---------- Dataset records

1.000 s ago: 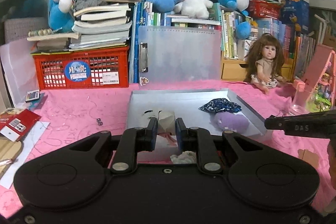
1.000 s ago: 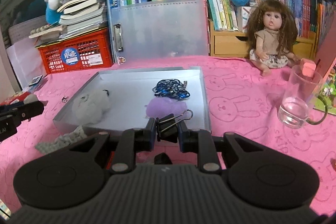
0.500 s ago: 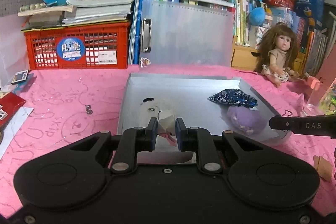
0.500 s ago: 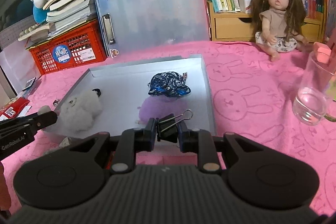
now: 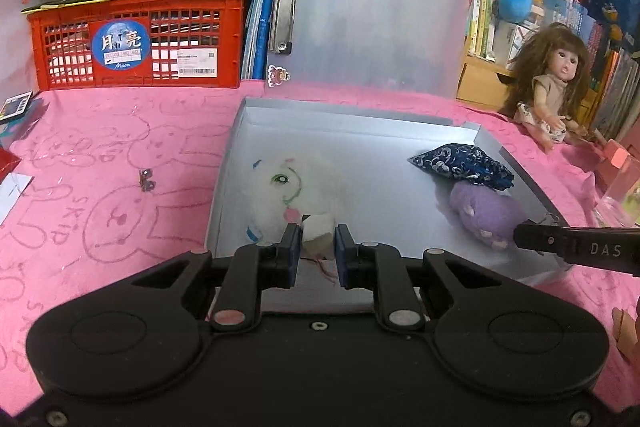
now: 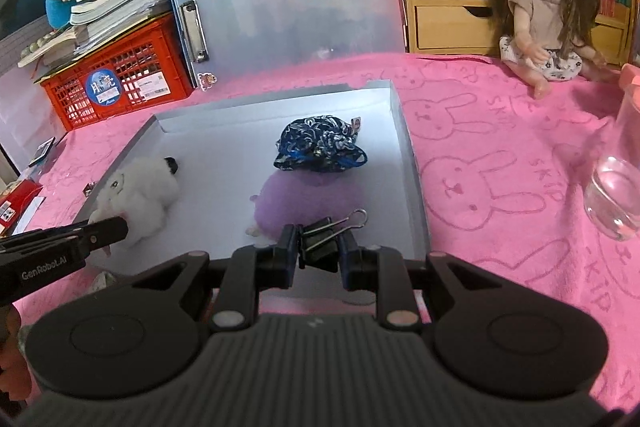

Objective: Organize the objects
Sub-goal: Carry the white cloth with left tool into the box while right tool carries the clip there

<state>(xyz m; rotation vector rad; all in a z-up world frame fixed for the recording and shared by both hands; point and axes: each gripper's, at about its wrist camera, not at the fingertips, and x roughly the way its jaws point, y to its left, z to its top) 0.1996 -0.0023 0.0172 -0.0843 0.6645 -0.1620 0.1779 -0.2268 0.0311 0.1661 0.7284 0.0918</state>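
Note:
A shallow grey tray [image 5: 400, 131] [image 6: 404, 131] lies on the pink cloth. In it are a white plush toy [image 5: 280, 191] [image 6: 136, 195], a blue patterned pouch [image 5: 464, 165] [image 6: 320, 143] and a purple plush [image 5: 480, 215] [image 6: 304, 199]. My left gripper [image 5: 317, 241] is shut on a small whitish object [image 5: 318, 233] over the tray's near edge, beside the white plush. My right gripper [image 6: 319, 245] is shut on a black binder clip [image 6: 320, 245] above the tray's near right part, in front of the purple plush.
A red crate [image 5: 136, 39] with books, a clear clipboard [image 5: 372, 23] and bookshelves stand behind the tray. A doll [image 6: 548, 11] sits at the back right. A glass cup [image 6: 616, 195] stands at the right. A small metal clip [image 5: 147, 183] lies left of the tray.
Both grippers have moved forward and lower over the tray, each still holding its object. The tray's contents have not moved.

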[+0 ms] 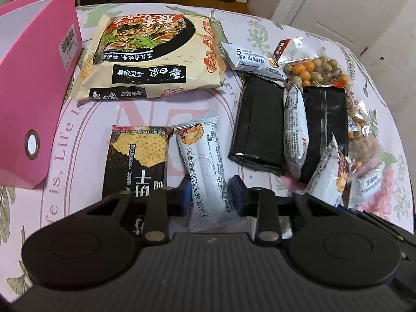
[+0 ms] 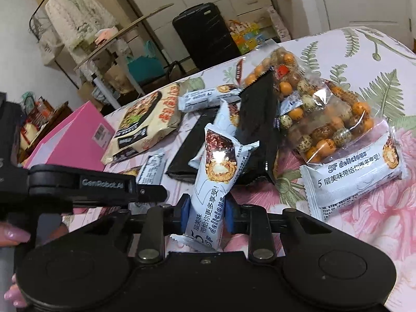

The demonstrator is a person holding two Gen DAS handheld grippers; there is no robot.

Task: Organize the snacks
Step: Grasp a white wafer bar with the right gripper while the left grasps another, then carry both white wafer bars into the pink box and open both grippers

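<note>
On the floral tablecloth (image 1: 85,135) lie several snacks. A white-blue wafer pack (image 1: 205,161) lies lengthwise between the blue pads of my left gripper (image 1: 212,197), which is shut on its near end. Left of it lies a black cracker pack (image 1: 137,156). My right gripper (image 2: 205,208) is shut on another white-blue wafer pack (image 2: 215,171), whose far end points up over the pile. Further packs of the same kind lie around (image 2: 358,176), (image 1: 249,59).
A pink open box (image 1: 33,83) stands at the left, a big noodle bag (image 1: 153,52) beside it. Two black packs (image 1: 260,124) and a clear bag of coated nuts (image 2: 325,109) crowd the right. A hand with pink nails (image 2: 13,234) holds the left gripper's body (image 2: 78,184).
</note>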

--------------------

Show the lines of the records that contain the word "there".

#### Finished task:
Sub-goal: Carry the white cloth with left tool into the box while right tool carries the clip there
The demonstrator is a person holding two Gen DAS handheld grippers; there is no robot.

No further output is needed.